HN Theater @HNTheaterMonth

The best talks and videos of Hacker News.

Hacker News Comments on
Tree-sitter – a new parsing system for programming tools

thestrangeloop.com · 82 HN points · 0 HN comments
HN Theater has aggregated all Hacker News stories and comments that mention thestrangeloop.com's video "Tree-sitter – a new parsing system for programming tools".
Watch on thestrangeloop.com [↗]
thestrangeloop.com Summary
Strange Loop (Sept 12-14, 2019 - St. Louis) is a conference for software developers covering programming langs, databases, distributed systems, security, machine learning, creativity, and more!
HN Theater Rankings

Hacker News Stories and Comments

All the comments and stories posted to Hacker News that reference this video.
Oct 14, 2018 · 82 points, 25 comments · submitted by matt_d
DannyBee
It's interesting that this appears based on Wagner and Graham's papers/work.

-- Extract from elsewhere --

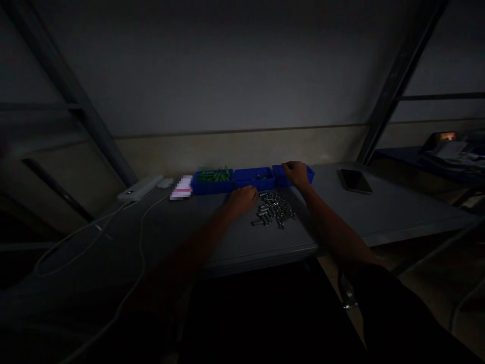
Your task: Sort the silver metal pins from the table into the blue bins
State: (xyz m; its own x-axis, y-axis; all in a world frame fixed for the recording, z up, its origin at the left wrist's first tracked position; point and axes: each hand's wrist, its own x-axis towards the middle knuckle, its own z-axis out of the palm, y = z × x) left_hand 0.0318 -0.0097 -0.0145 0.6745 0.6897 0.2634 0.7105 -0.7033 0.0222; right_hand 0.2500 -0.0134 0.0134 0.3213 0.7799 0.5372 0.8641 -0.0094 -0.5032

A bunch of that was eventually open sourced, but for years it was very state of the art for incremental parsing, but imho languishing, because all the implementations were closed[1]

[1] ensemble, pan, etc.

transreal
The project website is here: http://tree-sitter.github.io/tree-sitter/, and the Github repo is here: https://github.com/tree-sitter/tree-sitter.
mncharity
Here's the js grammar[1].

Despite the worrying talk of tokenization, it looks scannerless. Yay.

One big grammar. JSX is blended in. And ecmascript versions aren't segregated. Which I didn't expect... but the motivation wasn't writing picky compilers.

[1] https://github.com/tree-sitter/tree-sitter-javascript/blob/m...

maxbrunsfeld
It's not actually implemented as a scannerless parser, but the grammar API mostly abstracts away the parser/lexer distinction.

We have to handle JSX and all language versions combined because for our use case, users need to be able to open up `.js` files and have them Just Work.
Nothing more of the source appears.